Essentiality of MIE and KE1:
Evidence from mutation and knockout models demonstrates that perturbation of VGSC function during development impairs nervous system structure and function. Knockout and mutant mouse models of sodium channel α subunits demonstrate varying degrees of adverse outcomes associated with loss or alteration of specific channel subunits. When mRNA for the Nav 1.2 subunit was reduced by approximately 85%, mice exhibited reduced levels of electrical excitability, had high levels of apoptotic neurons in the brainstem and cortex, and died from severe hypoxia within 1–2 days of birth (Planells-Cases et al., 2000).
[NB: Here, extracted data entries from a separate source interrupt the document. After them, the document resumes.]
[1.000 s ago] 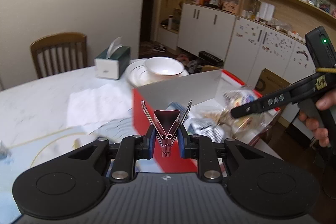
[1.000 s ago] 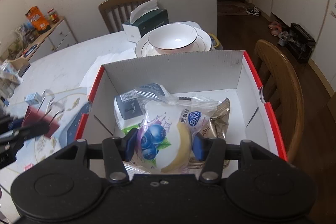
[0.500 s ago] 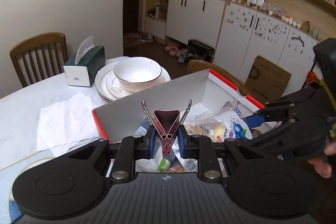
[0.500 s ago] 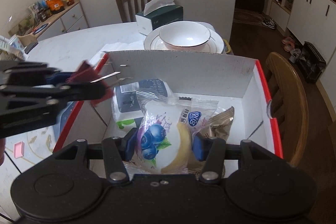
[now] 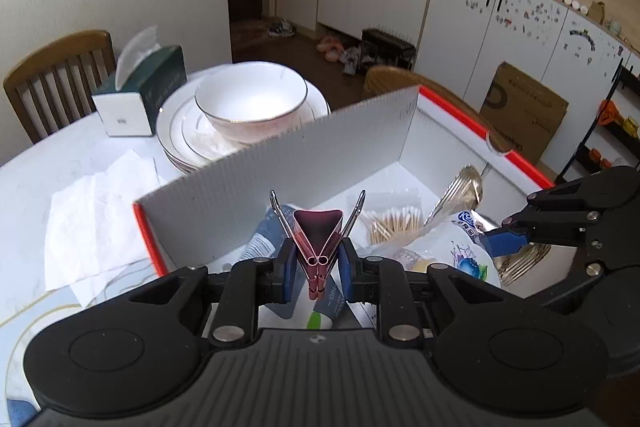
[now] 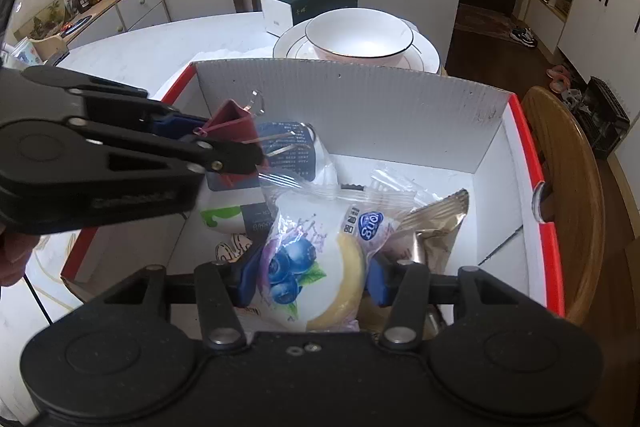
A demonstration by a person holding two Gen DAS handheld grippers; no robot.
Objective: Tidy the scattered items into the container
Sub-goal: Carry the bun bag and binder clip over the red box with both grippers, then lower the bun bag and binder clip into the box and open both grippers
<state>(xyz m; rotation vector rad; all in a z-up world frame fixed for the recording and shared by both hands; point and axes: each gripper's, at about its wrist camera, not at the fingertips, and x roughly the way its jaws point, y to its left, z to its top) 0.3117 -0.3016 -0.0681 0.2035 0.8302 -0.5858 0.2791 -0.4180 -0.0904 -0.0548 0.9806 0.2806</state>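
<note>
- While my left gripper (image 5: 318, 263) pinches the red binder clip (image 5: 318, 241) over the box (image 5: 280, 183), left wrist view has the blueberry pastry packet (image 5: 460, 259) at 3 o'clock, cotton swabs (image 5: 394, 223) at 1.
- Right wrist view: my right gripper (image 6: 308, 279) is clamped on that packet inside the box, clip at 10 o'clock, bowl (image 6: 358, 37) at 12.

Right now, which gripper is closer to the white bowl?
Left. The left gripper, holding a red clip, is over the box's far end, nearer the bowl. The right gripper, clamping a bun packet, is at the box's near end.
</note>
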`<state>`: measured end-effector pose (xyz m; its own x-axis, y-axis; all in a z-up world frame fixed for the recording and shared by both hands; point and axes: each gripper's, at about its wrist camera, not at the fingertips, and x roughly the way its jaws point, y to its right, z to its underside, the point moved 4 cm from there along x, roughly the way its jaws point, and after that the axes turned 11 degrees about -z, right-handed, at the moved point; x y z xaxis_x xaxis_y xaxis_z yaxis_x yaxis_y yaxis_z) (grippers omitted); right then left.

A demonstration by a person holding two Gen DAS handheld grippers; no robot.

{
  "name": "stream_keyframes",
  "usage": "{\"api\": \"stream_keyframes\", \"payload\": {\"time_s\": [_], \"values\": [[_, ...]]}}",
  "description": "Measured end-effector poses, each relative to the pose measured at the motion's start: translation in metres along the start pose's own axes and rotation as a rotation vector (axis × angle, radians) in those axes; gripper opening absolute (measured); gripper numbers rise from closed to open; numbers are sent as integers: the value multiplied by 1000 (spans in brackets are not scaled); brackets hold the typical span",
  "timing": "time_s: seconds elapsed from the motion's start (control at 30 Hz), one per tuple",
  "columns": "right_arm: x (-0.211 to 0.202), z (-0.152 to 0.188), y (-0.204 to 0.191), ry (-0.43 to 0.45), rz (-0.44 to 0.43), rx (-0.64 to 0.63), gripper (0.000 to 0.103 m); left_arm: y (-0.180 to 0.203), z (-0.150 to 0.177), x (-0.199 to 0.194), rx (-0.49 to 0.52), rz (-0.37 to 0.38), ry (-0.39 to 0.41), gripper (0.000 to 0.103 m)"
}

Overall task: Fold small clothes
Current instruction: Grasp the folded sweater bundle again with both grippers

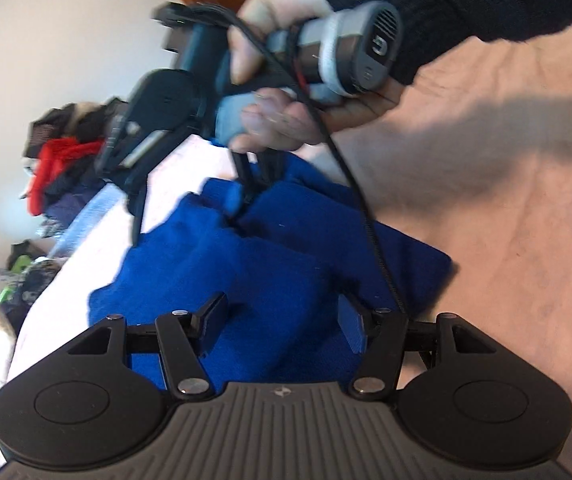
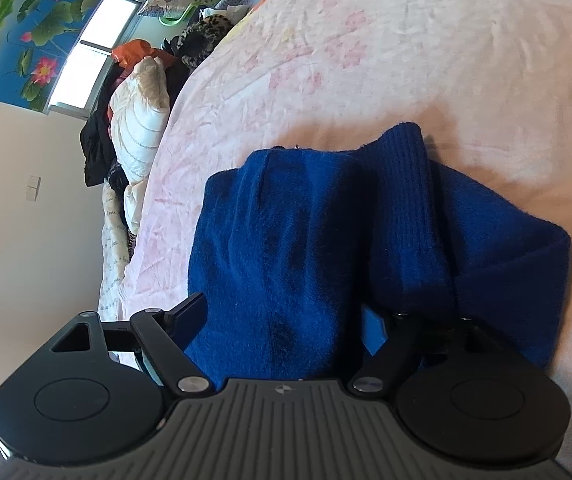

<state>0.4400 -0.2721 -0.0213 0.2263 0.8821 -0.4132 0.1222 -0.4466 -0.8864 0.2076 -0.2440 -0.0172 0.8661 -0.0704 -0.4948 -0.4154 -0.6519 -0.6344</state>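
Sweater (image 2: 325,248) lies folded on the bed (image 2: 365,60), one ribbed sleeve (image 2: 405,208) laid across its top. Left tool (image 1: 282,322) sits at the sweater's near edge; right tool (image 1: 254,192) at its far side. Heap of clothes (image 2: 134,92) piled along the bed's far-left edge, against the wall (image 2: 26,240).

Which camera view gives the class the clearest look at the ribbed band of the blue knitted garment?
The right wrist view: the blue knitted garment lies sharp, and its ribbed band shows distinct ridges. In the left wrist view the garment is motion-blurred, and no ribbing can be made out.
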Motion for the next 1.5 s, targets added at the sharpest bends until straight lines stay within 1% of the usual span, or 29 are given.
{"api": "stream_keyframes", "payload": {"time_s": [0.1,0.13,0.17,0.2,0.3,0.33,0.37,0.43,0.5,0.57,0.6,0.63,0.67,0.7,0.73,0.77,0.87,0.97,1.0,1.1,1.13,1.2,1.27,1.3,1.33,1.37,1.43,1.47,1.5], "values": [[1,-1,1,3,-9,8,81,-2,-3,6,-12,2,-11,58],[1,-1,1,3,-12,11,81,-4,-4,8,-29,14,-12,39],[0,-1,2,1,-13,12,81,-5,-5,10,-44,28,-21,8],[0,-2,2,-1,-15,15,81,-8,-5,10,-60,29,-30,6],[-5,-5,5,9,-36,50,81,-17,-6,5,-98,-8,3,5],[-9,-6,6,34,-59,65,83,-20,-6,2,-104,-29,18,5],[-13,-8,7,64,-89,75,82,-24,-5,0,-107,-42,27,5],[-18,-14,11,118,-147,110,82,-31,-5,-6,-123,-48,46,5],[-10,-18,16,100,-107,124,82,-34,-5,-13,-127,-60,64,5],[0,-18,13,75,-88,99,81,-37,-8,-20,-147,-60,81,5],[4,-19,9,75,-77,80,70,-36,-9,-23,-148,-50,87,5],[6,-19,3,85,-55,39,30,-35,-9,-24,-147,-50,89,5],[7,-19,0,95,-16,-4,11,-34,-9,-25,-148,-54,91,5],[9,-18,-2,105,48,-47,12,-32,-10,-25,-146,-50,86,5],[9,-17,-5,112,76,-96,12,-30,-10,-25,-145,-44,80,5],[9,-16,-8,114,81,-127,11,-29,-10,-26,-146,-41,80,5],[-5,-11,-23,144,65,-200,11,-28,-15,-32,-154,-23,93,5],[-36,-9,-37,173,35,-249,11,-23,-16,-41,-170,24,102,5],[-44,-8,-35,180,41,-257,11,-20,-15,-42,-170,40,98,5],[-58,-9,0,186,157,-214,11,1,-12,-33,-185,116,43,4],[-59,-7,14,187,177,-184,11,6,-11,-29,-190,125,25,4],[-59,-1,27,200,165,-149,11,13,-10,-25,-189,127,9,4],[-58,3,27,213,137,-144,11,14,-7,-20,-190,126,-13,4],[-55,4,29,207,140,-133,21,12,-5,-18,-195,135,-20,4],[-53,4,33,203,158,-113,17,11,-6,-20,-199,141,-17,5],[-54,3,36,209,154,-92,18,5,-8,-25,-211,147,-4,6],[-63,5,35,234,127,-35,32,-10,-4,-41,-245,182,39,8],[-70,6,32,254,121,-30,34,-16,1,-50,-248,196,62,13],[-78,11,26,277,111,-35,45,-23,9,-60,-244,186,93,18]]}}
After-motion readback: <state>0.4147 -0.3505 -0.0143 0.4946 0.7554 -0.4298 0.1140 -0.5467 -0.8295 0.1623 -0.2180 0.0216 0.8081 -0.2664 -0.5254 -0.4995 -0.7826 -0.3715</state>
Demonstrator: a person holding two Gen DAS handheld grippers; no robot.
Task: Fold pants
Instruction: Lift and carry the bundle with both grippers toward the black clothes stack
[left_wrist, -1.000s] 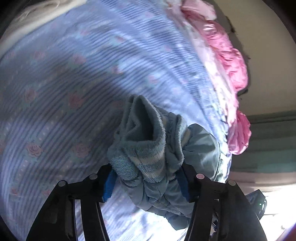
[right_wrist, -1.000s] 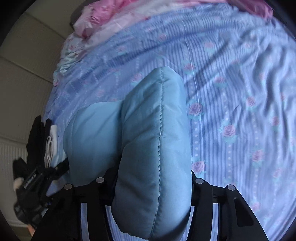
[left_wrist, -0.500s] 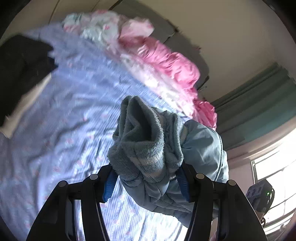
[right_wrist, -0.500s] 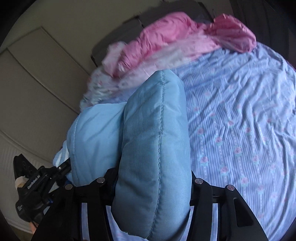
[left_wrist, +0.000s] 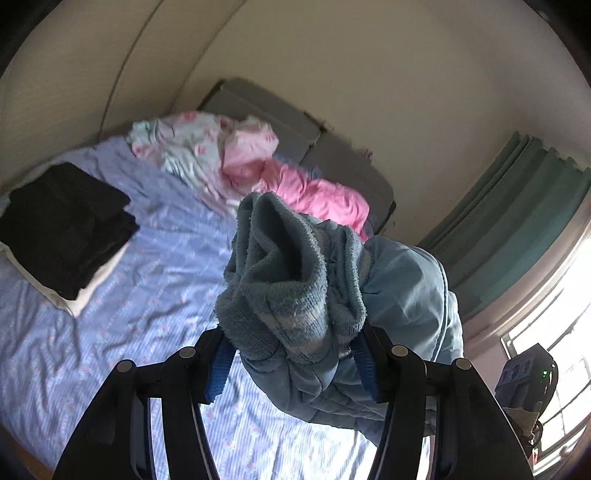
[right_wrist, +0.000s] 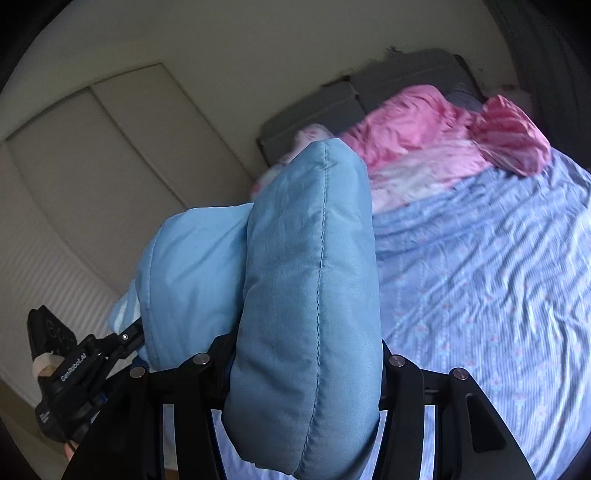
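Observation:
The light blue padded pants (left_wrist: 406, 295) hang in the air between both grippers, above the bed. My left gripper (left_wrist: 291, 354) is shut on the bunched knitted waistband (left_wrist: 280, 280), fleece lining showing. My right gripper (right_wrist: 306, 369) is shut on a thick folded edge of the pants (right_wrist: 310, 295), with a seam running up its middle. The left gripper also shows at the lower left of the right wrist view (right_wrist: 70, 373), and the right gripper at the lower right of the left wrist view (left_wrist: 528, 373).
The bed has a lilac striped sheet with roses (left_wrist: 166, 266) (right_wrist: 487, 280). A stack of folded black and white clothes (left_wrist: 62, 221) lies at its left. Pink bedding (left_wrist: 314, 192) (right_wrist: 424, 125) lies by the grey headboard (left_wrist: 295, 122). Green curtains (left_wrist: 517, 203) and a window are at right.
Both grippers have lifted and tilted up with the pants held. The views swung from the sheet up to the headboard, wall and curtains. The folded black stack came into view.

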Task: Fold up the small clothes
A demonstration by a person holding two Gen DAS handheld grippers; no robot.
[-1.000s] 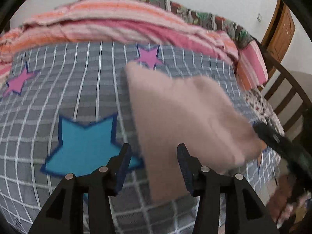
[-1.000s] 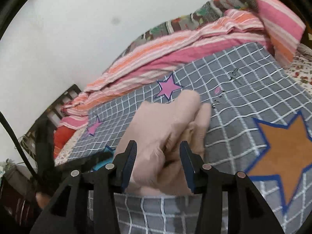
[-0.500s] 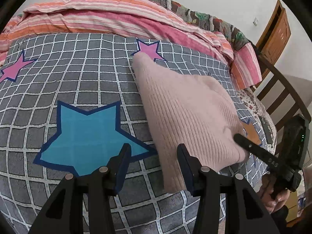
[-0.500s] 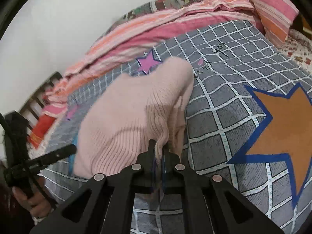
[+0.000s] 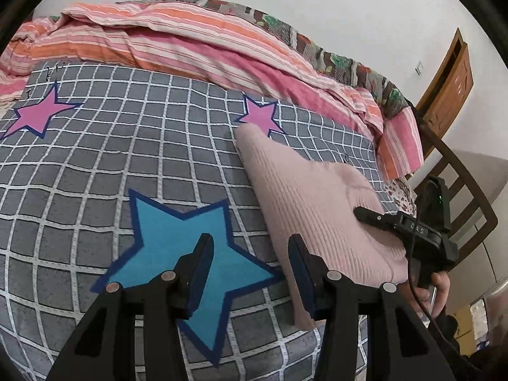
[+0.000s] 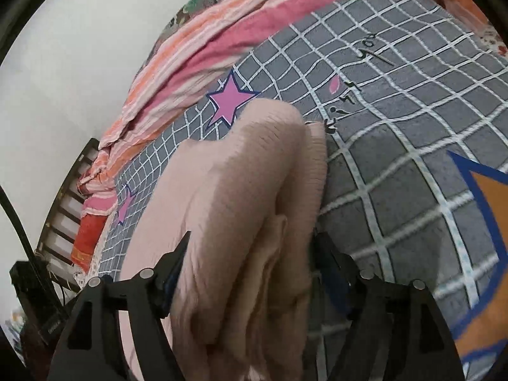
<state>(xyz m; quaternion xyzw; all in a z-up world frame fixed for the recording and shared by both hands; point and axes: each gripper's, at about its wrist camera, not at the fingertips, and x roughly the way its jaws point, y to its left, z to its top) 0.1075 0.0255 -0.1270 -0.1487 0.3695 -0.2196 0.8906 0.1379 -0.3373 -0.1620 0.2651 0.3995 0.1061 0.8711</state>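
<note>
So half a second back the right gripper (image 6: pixel 250 263) was pinched on the pink knit garment (image 6: pixel 228 197); now its fingers are spread wide with the bunched folds between them. Looks like the fold got released onto the checked bedsheet (image 5: pixel 133 165).

The left gripper (image 5: pixel 250 266) hovers wide, holding nothing, garment just right of its fingers. Only the left view shows it lying flat; the right view shows the stacked layers.

Home bedroom: bed (image 5: pixel 133 158) in star-print check sheet, striped quilt (image 5: pixel 197 44), probably wooden door (image 5: pixel 451 73).
</note>
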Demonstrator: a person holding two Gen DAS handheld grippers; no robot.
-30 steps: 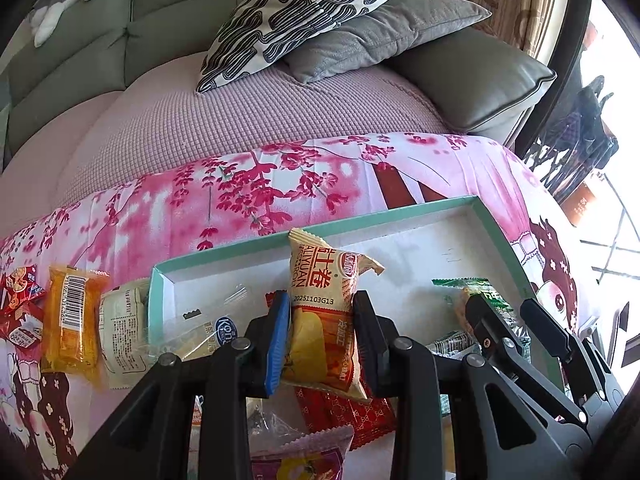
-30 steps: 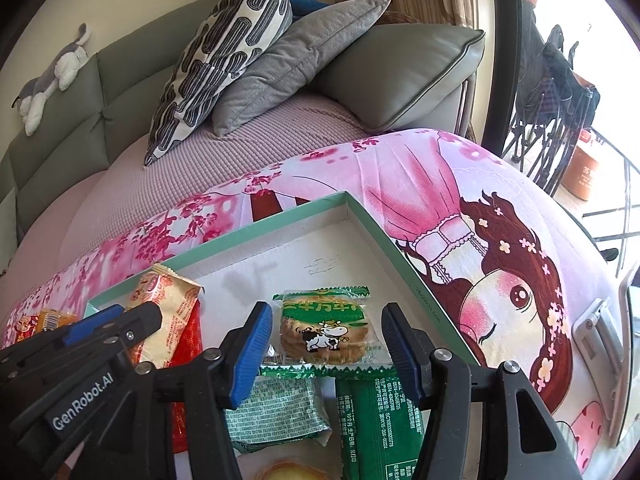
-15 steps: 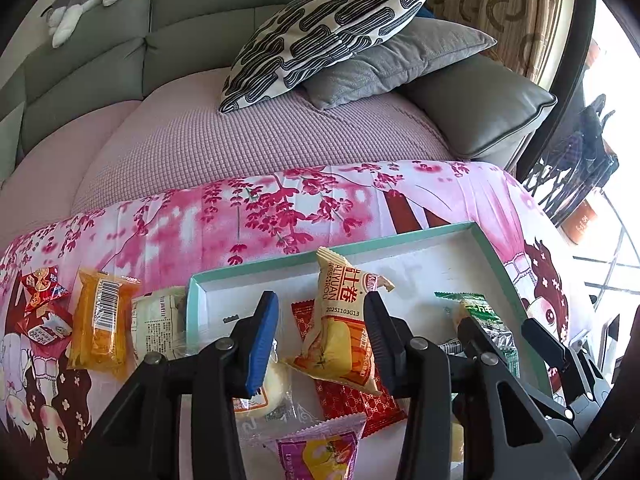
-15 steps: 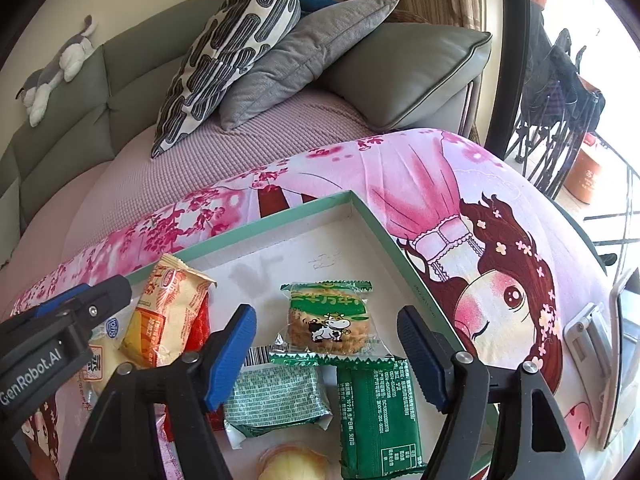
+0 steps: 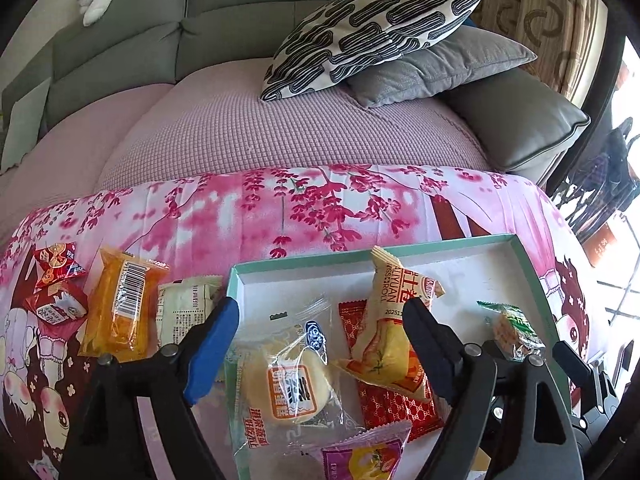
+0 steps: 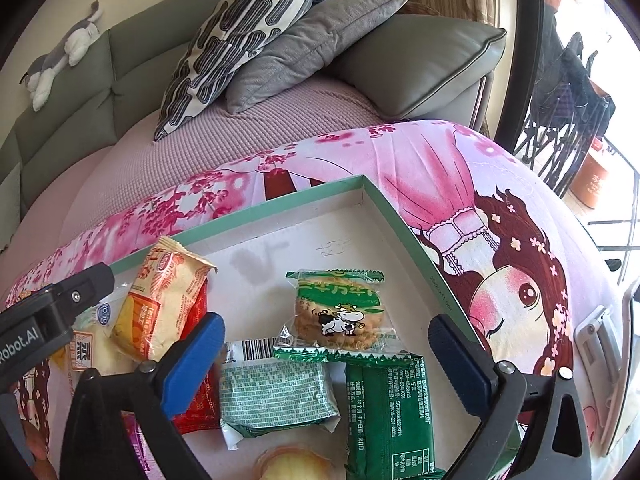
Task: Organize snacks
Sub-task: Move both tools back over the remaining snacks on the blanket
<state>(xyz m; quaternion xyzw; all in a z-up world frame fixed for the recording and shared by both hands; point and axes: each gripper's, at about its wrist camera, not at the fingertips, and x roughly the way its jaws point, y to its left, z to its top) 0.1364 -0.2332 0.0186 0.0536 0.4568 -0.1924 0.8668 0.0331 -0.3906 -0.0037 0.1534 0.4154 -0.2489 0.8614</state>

In insects, only VGSCα are codified. Pyrethroid resistant, or knockdown-resistant houseflies are well known. As this mutation does not alter expression or localisation of the VGSC, it was suspected to alter the affinity of the channel for pyrethroids. Expression of this mutant channel in Xenopus laevis oocytes resulted in VGSCs that were 10-fold less sensitive to cismethirin as assessed using voltage-clamp experiments (Wakeling et al., 2012).
In humans, some mutations have been identified in genes coding for VGSC subunits that result in neuronal hyperexcitability due to subtle changes in channel gating and inactivation (Meisler et al., 2001), these mutations have been linked to various forms of epilepsy (Shafer et al., 2005; Chahine 2018).
Pyrethroids, like these mutations, alter VGSC activation, inactivation and neuronal excitability. However, the mechanisms and magnitude of mutational versus pyrethroid effects are different as well as the duration of the effect.
Essentiality of KE1 and KE2:
The sodium channel modulator veratridine (VTD) produce the same effect as deltamethrin. In patch recording, this compound rapidly reduced the number of sEPSC without affecting the number of individual burst, but at higher concentration (1 mM) completely removed all sEPSC activity without affecting mEPSC frequency, similar to treatment to TTX (Meyer et al., 2008). Both events – sE(I)PSCs and mE(I)PSCs – are similar in the fact that they occur without any artificial stimulation. The difference between sE(I)PSCs and mE(I)PSCs is coming from the fact that for the sE(I)PSCs there is a chance of action potential-driven events due to intrinsic properties of presynaptic cell and/or network activity. All the mE(I)PSCs, in turn, are recorded in the presence of tetrodotoxin (TTX) which blocks action potential formation and its propagation, therefore mE(I)PSCs are more ‘spontaneous’ events than sE(I)PSCs and can be further used for the quantification of readily releasable pool size. So, it is useful to take both sE(I)PSCs and mE(I)PSCs from the same cell. First, one can record the sE(I)PSCs and then, by adding TTX into the bath solution the mE(I)PSCs. Having both sE(I)PSCs and mE(I)PSCs can help to understand where the changes in synaptic transmission are coming from, i.e. whether it is from the presynaptic side, or postsynaptic or both (Mayer et al., 2008). Titration with tetrodotoxin (TTX) produces a concentration-dependent reduction in the deltamethrin dependent calcium influx, indicating that the alteration in firing rate is consequent to the disruption in the VGSC (Cao et al., 2011).